Such is the curious case of Nicolai, in which it would not occasionally be very difficult to explain why certain mental images, to the exclusion of other objects of his waking visions, should have acquired an undue degree of vividness. Frequently, however, it would be impossible to trace any correspondence which the particular complexion or disposition of his mind might have with the quality of the phantasms that were the offspring of his wild imagination. The uninteresting recollections incidental to each train of thought, as well as the lively objects of his grief, appear to have alternately assumed an embodied form. From this circumstance, then, arises the suspicion, that there were not only causes of a moral description,

* Memoir on the Appearance of Spectres or Phantoms occasioned by Disease, with Psychological Remarks. Read by Nicolai to the Royal Society of Berlin, on the 28th of February, 1799. The translation of this paper is given in Nicholson's Journal, vol. vi. p. 161.

but also some morbid condition of the body, which might have contributed to render the ideas of his mind of such a high state of intensity, that they became no less vivid than actual impressions.

After these remarks, the general object of this Dissertation may admit of an easy explanation. An essay seriously written, with the view of confuting all the superstitious absurdities connected with the popular belief in apparitions, would, no doubt, in this philosophic age, be considered of the same importance as the publication of arguments, how weighty soever they may be, intended to weaken the confidence which some very well-disposed persons still choose to entertain on the subject of dreams, or upon the relation which is supposed to subsist between them and future events. At the same time, the utility of an inquiry into the rationale of our dreams has never been doubted, as every proper theory connected with a speculation of this kind must necessarily involve the successful investigation of certain primary laws of the human mind, by which our various states of mental feelings are governed. A similar argument applies to those embodied phantasies, which, under the general name of Apparitions, are the sportive images of what may, with the greatest propriety, be styled our waking dreams. To explain, therefore, the physical causes of such mental illusions, and, in connexion with this elucidation, to point out the origin of the popular belief in apparitions, is an attempt which precludes any notions that may be urged against it on the score of insignificance. The inquiry

necessarily involves an accurate and extensive knowledge of the laws of thought, and a capability of applying them to cases, where, from the co-operating influence of certain constitutional and morbid causes incidental to the human frame, the quality and intensity of our mental states undergo very remarkable modifications. In this point of view, a theory of apparitions is inseparably connected with the pathology of the human mind.

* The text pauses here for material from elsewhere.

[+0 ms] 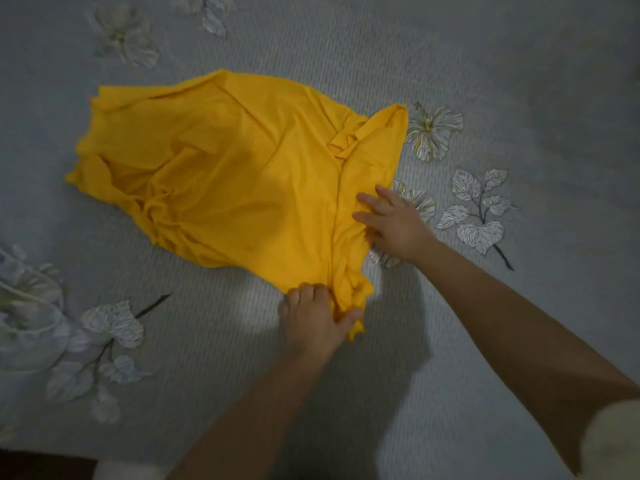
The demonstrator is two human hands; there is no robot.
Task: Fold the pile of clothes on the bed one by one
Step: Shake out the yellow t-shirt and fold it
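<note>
A yellow garment [225, 168] lies crumpled and spread across the middle of the bed. Its near corner is bunched into a point. My left hand [317, 320] is closed around that bunched corner at the lower edge of the cloth. My right hand [391, 220] rests flat on the garment's right side, fingers spread and pointing left, pressing the cloth onto the bed. A fold line runs up the cloth from between my two hands. No other clothes of the pile are in view.
The bed cover [485, 64] is grey with a ribbed weave and printed pale flowers and leaves [478, 209]. A rumpled floral fabric [27, 306] lies at the left edge. The bed's near edge shows dark at the bottom left.
</note>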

But, before entering into an independent investigation of this kind, it may be proper to inquire, What have been the opinions hitherto entertained on the subject by such philosophers as have been the least desirous to contemplate it with the superstitious feelings of the vulgar? A few of these opinions will be explained in the First Part of this work.

CHAPTER II.

THE REFERENCE OF APPARITIONS TO HALLUCINATIONS, &c.

"Now, whilst his blood mounts upward, now he knows

The solid gain that from conviction flows.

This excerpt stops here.